Cara untuk menyedot surplus barang yang dapat dipasarkan bagi
kepentingan pembangunan adalah dengan merangksang petani agar
mengusahakan industry agro-industri sendiri. ini akan mempunyai manfaat
tambahan dalam arti penyediaan lapangan kerja kepada penganggur
tersembunyi penduduk pedesaan. Akan tetapi cara ini mengasumsikan bahwa
fasilitas-fasilitas yang perlu bagi pendidikkan dan latihan tersedia di dalam
agro-industri tersebut mesin-mesin dan perlengkapan.
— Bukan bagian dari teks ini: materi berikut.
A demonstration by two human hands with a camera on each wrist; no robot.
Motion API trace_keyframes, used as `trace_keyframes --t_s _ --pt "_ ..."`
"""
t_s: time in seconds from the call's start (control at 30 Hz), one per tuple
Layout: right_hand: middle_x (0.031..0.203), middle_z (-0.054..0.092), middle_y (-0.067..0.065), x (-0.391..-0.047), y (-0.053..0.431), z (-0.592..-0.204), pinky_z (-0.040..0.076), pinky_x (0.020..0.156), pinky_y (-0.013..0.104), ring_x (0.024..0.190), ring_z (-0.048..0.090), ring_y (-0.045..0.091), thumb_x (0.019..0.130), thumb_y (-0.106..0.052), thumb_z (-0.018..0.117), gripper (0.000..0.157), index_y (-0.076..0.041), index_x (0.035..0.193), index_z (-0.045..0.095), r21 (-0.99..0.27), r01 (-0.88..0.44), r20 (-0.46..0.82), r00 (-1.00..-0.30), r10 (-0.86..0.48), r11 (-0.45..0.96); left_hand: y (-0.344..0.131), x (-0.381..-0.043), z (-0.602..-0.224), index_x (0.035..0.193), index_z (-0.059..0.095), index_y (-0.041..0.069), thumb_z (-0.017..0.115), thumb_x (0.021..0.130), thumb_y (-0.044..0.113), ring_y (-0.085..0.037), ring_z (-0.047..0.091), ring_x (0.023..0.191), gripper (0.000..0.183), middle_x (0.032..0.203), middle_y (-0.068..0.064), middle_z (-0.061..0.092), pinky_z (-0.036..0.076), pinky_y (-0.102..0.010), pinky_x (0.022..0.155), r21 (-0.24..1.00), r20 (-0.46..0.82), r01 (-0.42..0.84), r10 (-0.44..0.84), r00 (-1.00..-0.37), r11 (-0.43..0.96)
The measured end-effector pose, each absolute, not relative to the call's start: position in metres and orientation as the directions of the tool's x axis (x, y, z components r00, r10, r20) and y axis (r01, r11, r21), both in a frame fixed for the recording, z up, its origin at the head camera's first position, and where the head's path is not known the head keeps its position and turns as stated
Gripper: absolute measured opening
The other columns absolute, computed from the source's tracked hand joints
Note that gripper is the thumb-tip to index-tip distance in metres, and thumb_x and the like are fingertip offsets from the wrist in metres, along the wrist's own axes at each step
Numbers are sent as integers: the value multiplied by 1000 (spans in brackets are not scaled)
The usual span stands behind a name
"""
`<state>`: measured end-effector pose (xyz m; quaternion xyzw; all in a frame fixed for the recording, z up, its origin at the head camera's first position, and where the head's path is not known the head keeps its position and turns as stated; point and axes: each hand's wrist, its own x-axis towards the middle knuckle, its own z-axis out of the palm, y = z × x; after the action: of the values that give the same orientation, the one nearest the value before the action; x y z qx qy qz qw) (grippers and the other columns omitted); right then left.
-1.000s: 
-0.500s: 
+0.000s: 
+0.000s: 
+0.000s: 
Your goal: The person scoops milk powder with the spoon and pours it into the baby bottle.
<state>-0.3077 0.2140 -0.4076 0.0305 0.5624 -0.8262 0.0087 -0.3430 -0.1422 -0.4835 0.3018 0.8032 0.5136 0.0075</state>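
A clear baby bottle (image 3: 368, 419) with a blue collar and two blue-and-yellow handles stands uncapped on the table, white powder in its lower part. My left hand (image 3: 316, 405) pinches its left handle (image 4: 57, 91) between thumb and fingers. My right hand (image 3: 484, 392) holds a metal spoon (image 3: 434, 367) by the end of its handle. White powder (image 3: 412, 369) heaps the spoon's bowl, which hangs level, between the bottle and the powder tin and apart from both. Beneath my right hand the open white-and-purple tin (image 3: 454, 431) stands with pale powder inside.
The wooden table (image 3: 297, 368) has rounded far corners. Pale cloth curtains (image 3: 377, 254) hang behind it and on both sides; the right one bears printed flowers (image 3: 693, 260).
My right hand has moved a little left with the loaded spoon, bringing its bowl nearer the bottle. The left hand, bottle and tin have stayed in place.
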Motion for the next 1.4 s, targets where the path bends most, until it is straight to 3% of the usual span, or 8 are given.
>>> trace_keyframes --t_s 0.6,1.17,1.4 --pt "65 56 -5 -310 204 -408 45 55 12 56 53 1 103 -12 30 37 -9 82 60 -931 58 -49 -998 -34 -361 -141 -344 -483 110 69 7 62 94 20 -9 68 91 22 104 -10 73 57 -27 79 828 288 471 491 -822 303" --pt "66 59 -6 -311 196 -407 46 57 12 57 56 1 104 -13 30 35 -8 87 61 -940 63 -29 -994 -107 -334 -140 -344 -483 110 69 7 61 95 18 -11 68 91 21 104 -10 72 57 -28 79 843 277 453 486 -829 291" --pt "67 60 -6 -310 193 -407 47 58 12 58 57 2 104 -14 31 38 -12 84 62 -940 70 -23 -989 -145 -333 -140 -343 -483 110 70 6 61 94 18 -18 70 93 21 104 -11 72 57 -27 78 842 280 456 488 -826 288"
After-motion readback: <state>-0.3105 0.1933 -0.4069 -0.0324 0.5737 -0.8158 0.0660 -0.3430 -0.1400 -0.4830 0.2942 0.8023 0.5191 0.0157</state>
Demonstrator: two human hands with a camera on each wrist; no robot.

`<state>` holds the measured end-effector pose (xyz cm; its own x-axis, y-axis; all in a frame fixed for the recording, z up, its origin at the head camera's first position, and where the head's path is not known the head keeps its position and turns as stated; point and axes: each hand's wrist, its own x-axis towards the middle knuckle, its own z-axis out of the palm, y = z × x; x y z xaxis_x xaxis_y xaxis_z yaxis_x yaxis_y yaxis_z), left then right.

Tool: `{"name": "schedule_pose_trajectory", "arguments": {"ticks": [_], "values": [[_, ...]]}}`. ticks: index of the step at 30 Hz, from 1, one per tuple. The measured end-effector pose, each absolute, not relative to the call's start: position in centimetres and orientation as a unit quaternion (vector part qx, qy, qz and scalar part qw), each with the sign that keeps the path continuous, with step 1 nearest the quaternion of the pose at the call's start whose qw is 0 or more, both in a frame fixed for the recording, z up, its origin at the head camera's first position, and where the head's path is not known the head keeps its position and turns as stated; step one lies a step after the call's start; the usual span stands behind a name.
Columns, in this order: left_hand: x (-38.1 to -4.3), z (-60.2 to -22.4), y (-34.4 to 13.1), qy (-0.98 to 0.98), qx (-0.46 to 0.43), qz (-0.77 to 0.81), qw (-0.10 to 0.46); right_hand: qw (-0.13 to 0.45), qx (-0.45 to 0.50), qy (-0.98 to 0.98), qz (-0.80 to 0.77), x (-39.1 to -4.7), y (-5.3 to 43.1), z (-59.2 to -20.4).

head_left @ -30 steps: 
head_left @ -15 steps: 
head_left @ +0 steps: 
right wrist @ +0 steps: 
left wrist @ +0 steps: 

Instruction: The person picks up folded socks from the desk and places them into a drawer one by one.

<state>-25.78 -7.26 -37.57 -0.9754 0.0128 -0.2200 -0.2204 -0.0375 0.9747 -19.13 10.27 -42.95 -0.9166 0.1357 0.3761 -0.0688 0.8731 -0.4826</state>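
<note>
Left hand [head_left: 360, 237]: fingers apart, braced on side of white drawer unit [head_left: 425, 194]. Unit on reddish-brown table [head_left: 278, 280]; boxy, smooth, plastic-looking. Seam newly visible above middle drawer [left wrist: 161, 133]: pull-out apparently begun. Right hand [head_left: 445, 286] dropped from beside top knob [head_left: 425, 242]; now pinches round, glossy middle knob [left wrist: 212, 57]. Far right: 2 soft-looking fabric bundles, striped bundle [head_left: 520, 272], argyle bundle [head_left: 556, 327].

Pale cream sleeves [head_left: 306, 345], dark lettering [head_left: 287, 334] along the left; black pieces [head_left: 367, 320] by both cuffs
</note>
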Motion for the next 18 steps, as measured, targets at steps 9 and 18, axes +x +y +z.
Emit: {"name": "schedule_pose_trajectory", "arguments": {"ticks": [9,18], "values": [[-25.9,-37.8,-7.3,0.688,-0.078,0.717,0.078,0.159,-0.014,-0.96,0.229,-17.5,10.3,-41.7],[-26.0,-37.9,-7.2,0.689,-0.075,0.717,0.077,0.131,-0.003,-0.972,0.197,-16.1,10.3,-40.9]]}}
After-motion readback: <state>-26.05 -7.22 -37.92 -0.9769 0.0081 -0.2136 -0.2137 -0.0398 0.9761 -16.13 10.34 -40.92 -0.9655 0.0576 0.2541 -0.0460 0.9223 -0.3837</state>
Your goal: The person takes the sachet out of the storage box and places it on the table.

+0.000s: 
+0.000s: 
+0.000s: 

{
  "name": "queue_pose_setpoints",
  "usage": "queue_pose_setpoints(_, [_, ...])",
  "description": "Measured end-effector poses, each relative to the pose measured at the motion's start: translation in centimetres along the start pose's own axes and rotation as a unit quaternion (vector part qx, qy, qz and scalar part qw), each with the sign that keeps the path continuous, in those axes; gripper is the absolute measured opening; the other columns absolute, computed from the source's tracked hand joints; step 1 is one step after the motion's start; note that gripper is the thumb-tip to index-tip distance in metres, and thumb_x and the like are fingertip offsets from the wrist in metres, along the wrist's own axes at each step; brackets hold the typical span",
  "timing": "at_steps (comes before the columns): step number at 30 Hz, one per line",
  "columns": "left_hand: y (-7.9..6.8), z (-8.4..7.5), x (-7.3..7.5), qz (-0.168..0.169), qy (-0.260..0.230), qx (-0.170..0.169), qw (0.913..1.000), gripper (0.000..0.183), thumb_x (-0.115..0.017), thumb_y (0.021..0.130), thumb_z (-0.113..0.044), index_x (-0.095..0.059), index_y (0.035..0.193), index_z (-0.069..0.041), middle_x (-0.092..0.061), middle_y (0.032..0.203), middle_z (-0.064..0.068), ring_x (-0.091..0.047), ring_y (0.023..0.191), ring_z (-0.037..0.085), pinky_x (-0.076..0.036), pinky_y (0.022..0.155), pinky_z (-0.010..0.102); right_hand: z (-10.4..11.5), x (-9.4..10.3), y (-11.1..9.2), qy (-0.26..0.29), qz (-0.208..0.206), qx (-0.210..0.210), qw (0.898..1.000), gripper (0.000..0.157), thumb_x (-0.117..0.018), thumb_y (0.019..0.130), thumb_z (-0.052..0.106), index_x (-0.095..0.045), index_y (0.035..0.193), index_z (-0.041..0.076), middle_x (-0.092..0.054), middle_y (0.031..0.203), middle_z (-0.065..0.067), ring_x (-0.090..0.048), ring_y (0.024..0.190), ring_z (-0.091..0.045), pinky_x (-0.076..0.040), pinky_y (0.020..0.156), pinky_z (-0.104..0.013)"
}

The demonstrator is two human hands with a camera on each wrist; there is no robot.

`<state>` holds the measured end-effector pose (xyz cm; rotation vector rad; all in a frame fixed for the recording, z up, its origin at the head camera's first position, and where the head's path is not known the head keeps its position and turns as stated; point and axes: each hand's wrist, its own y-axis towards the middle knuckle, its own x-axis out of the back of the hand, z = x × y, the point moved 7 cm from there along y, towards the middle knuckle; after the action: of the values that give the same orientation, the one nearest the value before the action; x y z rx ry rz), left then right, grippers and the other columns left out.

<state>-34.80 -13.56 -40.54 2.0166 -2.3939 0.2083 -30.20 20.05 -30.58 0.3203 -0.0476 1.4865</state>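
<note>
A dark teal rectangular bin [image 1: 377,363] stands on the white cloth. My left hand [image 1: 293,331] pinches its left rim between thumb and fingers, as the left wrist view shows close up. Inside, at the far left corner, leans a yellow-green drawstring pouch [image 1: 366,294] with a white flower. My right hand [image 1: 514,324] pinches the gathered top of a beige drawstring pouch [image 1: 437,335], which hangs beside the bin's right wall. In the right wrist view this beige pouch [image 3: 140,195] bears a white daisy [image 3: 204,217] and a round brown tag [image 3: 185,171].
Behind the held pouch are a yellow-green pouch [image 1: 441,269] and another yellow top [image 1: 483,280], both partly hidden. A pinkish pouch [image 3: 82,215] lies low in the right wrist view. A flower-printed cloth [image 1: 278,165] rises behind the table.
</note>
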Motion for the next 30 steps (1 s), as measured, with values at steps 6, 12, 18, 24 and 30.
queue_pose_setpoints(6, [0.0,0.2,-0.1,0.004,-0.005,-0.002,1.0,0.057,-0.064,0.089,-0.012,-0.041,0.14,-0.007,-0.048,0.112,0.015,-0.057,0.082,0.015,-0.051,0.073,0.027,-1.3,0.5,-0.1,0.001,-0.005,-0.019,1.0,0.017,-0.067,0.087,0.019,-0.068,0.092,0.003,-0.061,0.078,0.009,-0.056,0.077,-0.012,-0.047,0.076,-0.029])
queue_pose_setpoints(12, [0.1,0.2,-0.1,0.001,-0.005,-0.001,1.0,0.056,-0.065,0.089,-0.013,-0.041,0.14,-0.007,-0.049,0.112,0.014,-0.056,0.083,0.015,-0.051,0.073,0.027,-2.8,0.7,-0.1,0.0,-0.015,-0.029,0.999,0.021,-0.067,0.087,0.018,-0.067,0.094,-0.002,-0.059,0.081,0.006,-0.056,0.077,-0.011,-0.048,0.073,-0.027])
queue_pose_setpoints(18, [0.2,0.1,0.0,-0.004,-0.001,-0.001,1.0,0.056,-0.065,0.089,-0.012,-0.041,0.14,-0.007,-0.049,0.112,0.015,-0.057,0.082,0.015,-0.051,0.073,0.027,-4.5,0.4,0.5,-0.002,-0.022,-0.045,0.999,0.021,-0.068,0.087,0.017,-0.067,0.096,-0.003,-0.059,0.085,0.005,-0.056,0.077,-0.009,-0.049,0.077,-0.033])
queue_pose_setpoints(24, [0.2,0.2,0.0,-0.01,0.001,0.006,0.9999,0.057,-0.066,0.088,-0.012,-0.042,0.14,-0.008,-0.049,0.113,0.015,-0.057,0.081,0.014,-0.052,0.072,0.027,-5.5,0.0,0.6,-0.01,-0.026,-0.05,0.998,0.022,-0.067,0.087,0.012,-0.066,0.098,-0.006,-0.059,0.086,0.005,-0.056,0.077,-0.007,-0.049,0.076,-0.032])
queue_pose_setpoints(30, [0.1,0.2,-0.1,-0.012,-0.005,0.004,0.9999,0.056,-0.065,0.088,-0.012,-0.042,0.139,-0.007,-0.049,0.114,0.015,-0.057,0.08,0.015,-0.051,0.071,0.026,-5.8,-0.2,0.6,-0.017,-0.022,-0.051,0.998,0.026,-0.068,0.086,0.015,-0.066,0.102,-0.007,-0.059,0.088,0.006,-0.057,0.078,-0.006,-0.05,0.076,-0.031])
Dan juga diharapkan
bahwa modal yang diperlukan untuk melakukan perbaikan lebih jauh didalam
pertanian, termasuk pasar untuk pupuk, traktor dan sebagainya harus dibiayai
dari pennerimaan usaha pertanian yang muncul dari meningkatnya surplus
barang yang dapat diperdagangkan tersebut. Negara harus mengatur agar
pemogokan input-input pertanian dilakukan dengan pembayaran tunai dan
dengan harga yang wajar.
2. Tabungan Wajib, jika semua membujuk tabungan sukarela tidak berhasil maka
metode lain untuk memobilitasi surplus yang dapat dipasarkan adalah dengan
memaksa penduduk desa untuk menabung. Hal ini dapat dilakukan secara
langsung dengan mengenakan pajak, pada surplus hasil pertanian. Bisa juga
dilakukan dengan cara meningkatkan penerimaan pajak bumi atau
mengenakan pajak pendapatan pertanian, atau keduanya. Pajak akan tanah
juga bisa diterapkan. Cara lain yang telah diterapkan oleh Negara-negara
berkembang tertentu adalah meminta para petani untuk membayar kewajiban
kepada Negara untuk pajak, penerimaan tanah, tariff air, dan input lain yang
mereka beli sebagai bentuk natura.
Akan tetapi ada bebrapa hambatan penerapan kebijaksanaan pengumpulan
surplus sebagaiman diutaran diatas:
1. Pada suatu perekonomian, sulit untuk menentukan jumlah sebenarnya surplus
yang dapat dipasarkan.
2. Menghimpun surplus hasil pertanian melalui pajak langsung juga merupakan
masalah sulit di Negara terbelakang dimana kemungkina penghindaran pajak
begitu besar, karena pendapatan pertanian sulit untuk dihitung dan tergantung
pada kejujuran dan efesiensi pihak administrasi.
3. Masalah politik lebih jauh memperuwet proses penyedotan surplus pertanian.
4. Kadang ketidak tegasan Negara dan kelemahan struktur perpajakan menjadi
penhalang bagi penghimpun surplus pertanian.
BAB III
PENUTUP
A. Kesimpulan
Dari sini kita bisa menyimpulkan bahwa Pertanian pada dasarnya merupakan
kegiatan manusia di dalam memanfaatkan sumber daya hayati supaya bisa
menhasilkan bahan pangan, sumber energy, bahan baku industry serta untuk
mengelola lingkungannya.
Kemudian peran pertanian dalam pembangunan ekonomi di Indonesia yaitu
sebagai penyediakan surplus pangan kepada masyarakat, meningkatkan permintaan
akan produk industri, sebagai tambahan penghasil devisa, meningkatkan pendapatan
desa dengan dimobilitasi pemerintah, memperbaiki kesejahteraan masyarakat desa.
Dan yang terakhir mengenai pemasaran surplus pertanian yaitu dengan
mengalihkan produk pertanian dari sector pertanian sehingga mengahisilkan surplus
yang dapat dipasarkan dan dengan memaksa penduduk pertanian untuk menabung
lebih.
B. Penutup
Demikian yang dapat penulis paparkan mengenai materi yang menjadi pokok
bahasan dalam makalah ini, tentunya masih banyak kekurangan dan kelemahannya,
karena terbatasnya pengetahuan dan kurangnya rujukan atau referensi yang ada
hubungannya dengan judul makalah ini.
DAFTAR PUSTAKA

Guritno. 2016. Ekonomi Pembangunan dan Perencanaan. Jakarta: PT. Raja Grafindo.

Sardjono, Sukirno. 2006. Ekonomi Pembangunan. Jakarta: Kencana.

E-Jurnal, Mimi Hayati. 2017. Peranan Perekonomian Dalam Pembangunan. Aceh:


Universitas Al-Muslim. Vol 1.No.3: 213-222.